I’ve just finished the Testament book by Margaret Atwood and I liked it. I like anti-utopia books in general and that’s one of them. During the reading, I realized that it’s the second book in the series. However, you could enjoy it even without reading the first book (The Handmaid’s Tale).

The plot of the book is about the United States tore apart by religious cult resembled medieval Christianity with women sitting at home and men doing some important things in their closed cabinets. A new country is called Gilead (which looks like an ad to a biotech company). There is also a problem with childbirth in that country and they invented Handmaids, professional women to carry and deliver babies for families having issues in this field.

This new reality is very carefully depicted in the book, the way society works, what clothes do they wear and so on, but overall it’s an isolated society with ongoing shortages in food, goods, and people fleeing to neighboring Canada. Looks like North Korea or Soviet Union in the past.

The end of the book is a little bit weird. Head of the Nunn community, Aunt Lydia all her life was against the regime and collected kompromat about the country leaders. She lured an icon of the country, baby Nicole to Gilead to put these sensitive materials under her skin and send them back to Canada. When Canadian media got this information a lot of scandals happened and Gilead somehow failed. Can’t Lydia just send her message in any other way and much early? Looks like the author left lots of questions unanswered to write another book.

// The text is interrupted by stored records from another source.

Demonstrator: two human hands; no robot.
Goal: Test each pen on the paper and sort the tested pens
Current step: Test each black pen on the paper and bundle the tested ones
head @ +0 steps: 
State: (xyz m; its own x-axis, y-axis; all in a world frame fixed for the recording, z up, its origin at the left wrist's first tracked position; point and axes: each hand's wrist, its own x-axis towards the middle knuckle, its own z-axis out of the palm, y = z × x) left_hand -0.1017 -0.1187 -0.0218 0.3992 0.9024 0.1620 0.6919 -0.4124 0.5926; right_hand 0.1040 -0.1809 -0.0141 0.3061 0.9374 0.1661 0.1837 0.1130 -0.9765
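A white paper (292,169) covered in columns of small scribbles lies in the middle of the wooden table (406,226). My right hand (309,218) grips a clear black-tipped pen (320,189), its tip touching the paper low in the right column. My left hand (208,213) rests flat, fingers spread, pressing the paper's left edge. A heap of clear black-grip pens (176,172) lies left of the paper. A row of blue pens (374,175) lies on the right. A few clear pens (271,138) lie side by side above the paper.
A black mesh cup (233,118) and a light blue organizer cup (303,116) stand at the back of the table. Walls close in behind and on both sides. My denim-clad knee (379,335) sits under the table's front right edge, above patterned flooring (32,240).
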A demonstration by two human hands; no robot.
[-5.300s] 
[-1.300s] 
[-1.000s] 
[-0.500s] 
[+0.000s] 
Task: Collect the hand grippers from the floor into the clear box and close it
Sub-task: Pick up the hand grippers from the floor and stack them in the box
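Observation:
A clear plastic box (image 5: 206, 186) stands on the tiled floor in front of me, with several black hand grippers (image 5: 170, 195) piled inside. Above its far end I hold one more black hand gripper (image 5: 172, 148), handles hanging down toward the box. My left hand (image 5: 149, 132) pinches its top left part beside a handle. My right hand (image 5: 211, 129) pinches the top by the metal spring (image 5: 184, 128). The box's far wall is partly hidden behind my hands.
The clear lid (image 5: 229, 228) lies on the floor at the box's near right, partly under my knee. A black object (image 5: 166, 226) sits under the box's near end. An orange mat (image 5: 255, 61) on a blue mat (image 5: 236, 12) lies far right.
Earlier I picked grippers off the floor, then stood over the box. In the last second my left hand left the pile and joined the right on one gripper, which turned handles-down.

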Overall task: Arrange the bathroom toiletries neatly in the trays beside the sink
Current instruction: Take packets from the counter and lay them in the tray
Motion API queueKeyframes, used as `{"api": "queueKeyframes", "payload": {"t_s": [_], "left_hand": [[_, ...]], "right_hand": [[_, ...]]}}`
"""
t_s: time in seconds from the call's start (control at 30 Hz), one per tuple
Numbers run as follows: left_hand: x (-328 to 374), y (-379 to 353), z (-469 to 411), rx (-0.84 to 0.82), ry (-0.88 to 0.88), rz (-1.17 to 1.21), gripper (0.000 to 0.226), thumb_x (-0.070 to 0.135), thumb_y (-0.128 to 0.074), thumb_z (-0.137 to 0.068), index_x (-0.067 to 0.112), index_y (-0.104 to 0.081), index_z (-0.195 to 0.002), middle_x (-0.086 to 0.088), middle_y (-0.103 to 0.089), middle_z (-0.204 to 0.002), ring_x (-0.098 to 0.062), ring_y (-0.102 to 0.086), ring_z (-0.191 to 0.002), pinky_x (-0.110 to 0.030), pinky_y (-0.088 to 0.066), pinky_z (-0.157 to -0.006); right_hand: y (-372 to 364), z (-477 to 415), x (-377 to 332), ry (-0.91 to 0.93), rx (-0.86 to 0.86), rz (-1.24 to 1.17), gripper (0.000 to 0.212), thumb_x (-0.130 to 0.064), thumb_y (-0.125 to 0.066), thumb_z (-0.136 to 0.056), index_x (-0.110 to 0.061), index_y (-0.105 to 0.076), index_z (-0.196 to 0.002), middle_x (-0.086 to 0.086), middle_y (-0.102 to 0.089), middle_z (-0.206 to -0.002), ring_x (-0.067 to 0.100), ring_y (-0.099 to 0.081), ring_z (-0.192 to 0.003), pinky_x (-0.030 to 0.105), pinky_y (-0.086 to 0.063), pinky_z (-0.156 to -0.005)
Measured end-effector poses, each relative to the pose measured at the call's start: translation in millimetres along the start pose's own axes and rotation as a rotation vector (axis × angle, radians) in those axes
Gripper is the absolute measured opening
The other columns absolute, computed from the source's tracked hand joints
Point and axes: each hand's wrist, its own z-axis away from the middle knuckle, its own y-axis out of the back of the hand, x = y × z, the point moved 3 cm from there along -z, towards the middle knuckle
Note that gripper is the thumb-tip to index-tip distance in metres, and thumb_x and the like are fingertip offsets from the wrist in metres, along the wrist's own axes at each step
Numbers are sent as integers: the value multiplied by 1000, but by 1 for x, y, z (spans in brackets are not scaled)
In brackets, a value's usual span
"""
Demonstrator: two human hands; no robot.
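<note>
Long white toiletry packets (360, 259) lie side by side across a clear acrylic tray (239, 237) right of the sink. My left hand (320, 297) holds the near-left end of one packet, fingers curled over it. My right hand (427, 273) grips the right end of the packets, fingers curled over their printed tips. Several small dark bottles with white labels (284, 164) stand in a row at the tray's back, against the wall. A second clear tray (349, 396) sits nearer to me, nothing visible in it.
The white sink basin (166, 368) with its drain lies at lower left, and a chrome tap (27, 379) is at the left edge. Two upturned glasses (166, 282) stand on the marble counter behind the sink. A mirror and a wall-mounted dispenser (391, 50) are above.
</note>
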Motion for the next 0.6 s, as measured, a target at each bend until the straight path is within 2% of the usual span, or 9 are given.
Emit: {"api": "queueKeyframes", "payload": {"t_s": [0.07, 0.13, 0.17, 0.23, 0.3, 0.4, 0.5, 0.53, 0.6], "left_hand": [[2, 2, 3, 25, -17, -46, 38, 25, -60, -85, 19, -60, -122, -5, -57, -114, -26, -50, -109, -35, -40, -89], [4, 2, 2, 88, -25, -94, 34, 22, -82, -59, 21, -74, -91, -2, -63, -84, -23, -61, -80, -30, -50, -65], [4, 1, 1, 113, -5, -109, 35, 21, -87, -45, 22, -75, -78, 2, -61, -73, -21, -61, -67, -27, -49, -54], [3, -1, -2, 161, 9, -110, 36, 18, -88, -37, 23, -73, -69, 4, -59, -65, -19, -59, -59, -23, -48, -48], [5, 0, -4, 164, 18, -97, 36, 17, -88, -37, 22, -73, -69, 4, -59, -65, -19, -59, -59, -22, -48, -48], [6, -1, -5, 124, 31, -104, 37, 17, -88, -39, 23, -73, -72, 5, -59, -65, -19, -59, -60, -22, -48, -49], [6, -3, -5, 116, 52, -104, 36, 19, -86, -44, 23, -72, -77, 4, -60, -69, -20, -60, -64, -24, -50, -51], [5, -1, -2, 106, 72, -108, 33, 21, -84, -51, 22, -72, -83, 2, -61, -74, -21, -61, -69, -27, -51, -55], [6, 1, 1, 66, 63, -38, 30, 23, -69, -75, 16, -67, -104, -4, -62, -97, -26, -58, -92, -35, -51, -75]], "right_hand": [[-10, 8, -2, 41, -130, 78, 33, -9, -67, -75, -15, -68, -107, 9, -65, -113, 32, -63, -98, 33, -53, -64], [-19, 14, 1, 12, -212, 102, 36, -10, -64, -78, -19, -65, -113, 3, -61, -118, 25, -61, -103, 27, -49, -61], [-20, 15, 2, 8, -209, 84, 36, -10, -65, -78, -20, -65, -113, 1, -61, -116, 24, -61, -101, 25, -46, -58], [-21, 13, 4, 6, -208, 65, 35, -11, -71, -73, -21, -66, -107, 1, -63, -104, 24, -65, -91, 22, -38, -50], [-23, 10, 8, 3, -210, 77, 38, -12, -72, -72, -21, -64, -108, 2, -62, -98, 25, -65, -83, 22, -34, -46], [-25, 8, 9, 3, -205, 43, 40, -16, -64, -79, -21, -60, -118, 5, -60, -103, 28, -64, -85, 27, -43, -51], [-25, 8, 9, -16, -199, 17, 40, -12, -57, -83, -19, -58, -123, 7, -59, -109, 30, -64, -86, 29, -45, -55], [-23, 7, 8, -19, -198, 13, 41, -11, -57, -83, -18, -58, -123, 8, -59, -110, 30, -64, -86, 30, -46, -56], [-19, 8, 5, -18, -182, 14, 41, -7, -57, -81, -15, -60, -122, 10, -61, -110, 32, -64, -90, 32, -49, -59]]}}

What I did like was an extremely easy language. I didn’t even bother to look at the dictionary during the reading, because a few unknown words could be understood out of context.

A curious thing happened with AMC library where I got this book. I borrowed it for 21 days. But it took me much longer to finish it. And it was available to me all that time. I thought that’s because my Kindle reader is offline. But even after I took a new book and synced my device it is still available for reading.